Why have zucchini or banana bread if you could combine the two and have zucchini banana bread? Banana bread is delicious, but add the zucchini and it makes a dense, moist loaf of heaven. My older brother disagrees, he prefers it without the zucchini, and I get it, but I love this combination. My older brother specifically asked me to make chocolate chip banana bread next time, no bells and whistles, just the simple, savory loaf. While I love the chocolatey yumminess of chocolate chip banana bread, it is harder to justify eating three slices in one sitting. On the other hand, the zucchini banana bread is just as good (to me at least!) and is much healthier!
My one mistake in the making of this recipe was that I did not fold the zucchini into the banana mixture very well. This resulted in a few pockets of shredded zucchini throughout the loaf, which were not pleasant to bite into.
I loved making this recipe because the I knew that the zucchini was from our very own garden! We had a couple huge zucchinis this summer that were hiding in the garden, and unfortunately, when they get to be monster sized, they loose a lot of their flavor. Fortunately, they are still great for baking, so I shredded a massive one and I am finally being rewarded for all that shredding months ago. It was so easy to just pull the cup of shredded zucchini from the freezer and thaw it.
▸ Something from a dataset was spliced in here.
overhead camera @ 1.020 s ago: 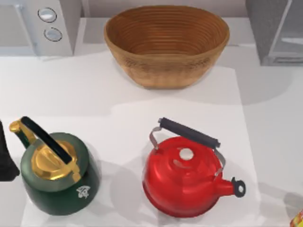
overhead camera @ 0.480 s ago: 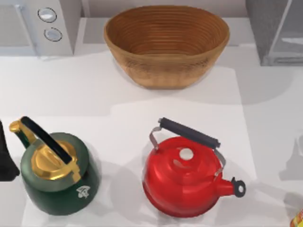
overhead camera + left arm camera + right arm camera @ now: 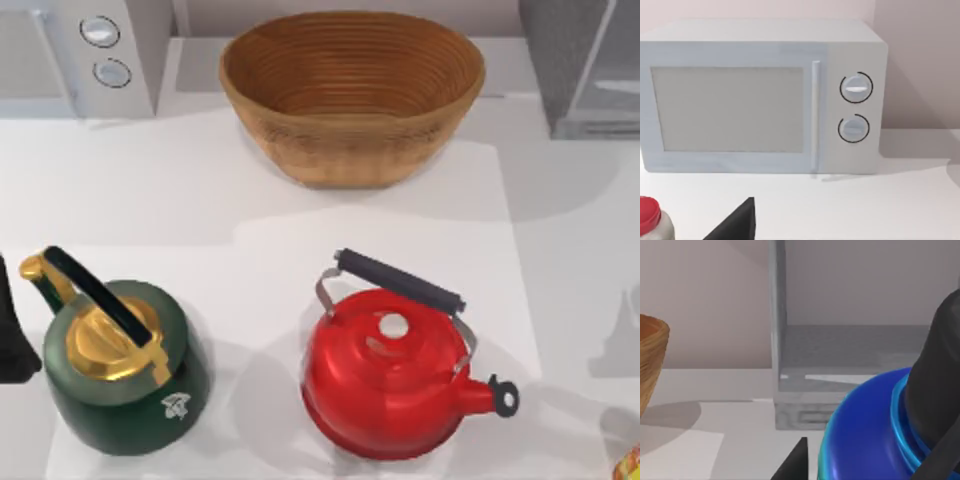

Check out my other banana bread recipes!
Ingredients ~
2 cups all-purpose flour
3/4 cup sugar
3/4 teaspoon baking soda
1/2 teaspoon salt
3 very ripe, darkly speckled large bananas, mashed well (about 1 1/2 cups)
1/4 cup buttermilk
2 large eggs, beaten lightly
6 Tablespoons butter, melted and cooled
1 1/2 teaspoons vanilla extract
2 medium zucchini
Instructions ~
Preheat the oven to 350ºF.
Line a 9-inch loaf pan with parchment paper then grease the parchment paper with cooking spray.
In a large bowl, whisk together the flour, sugar, baking soda and salt.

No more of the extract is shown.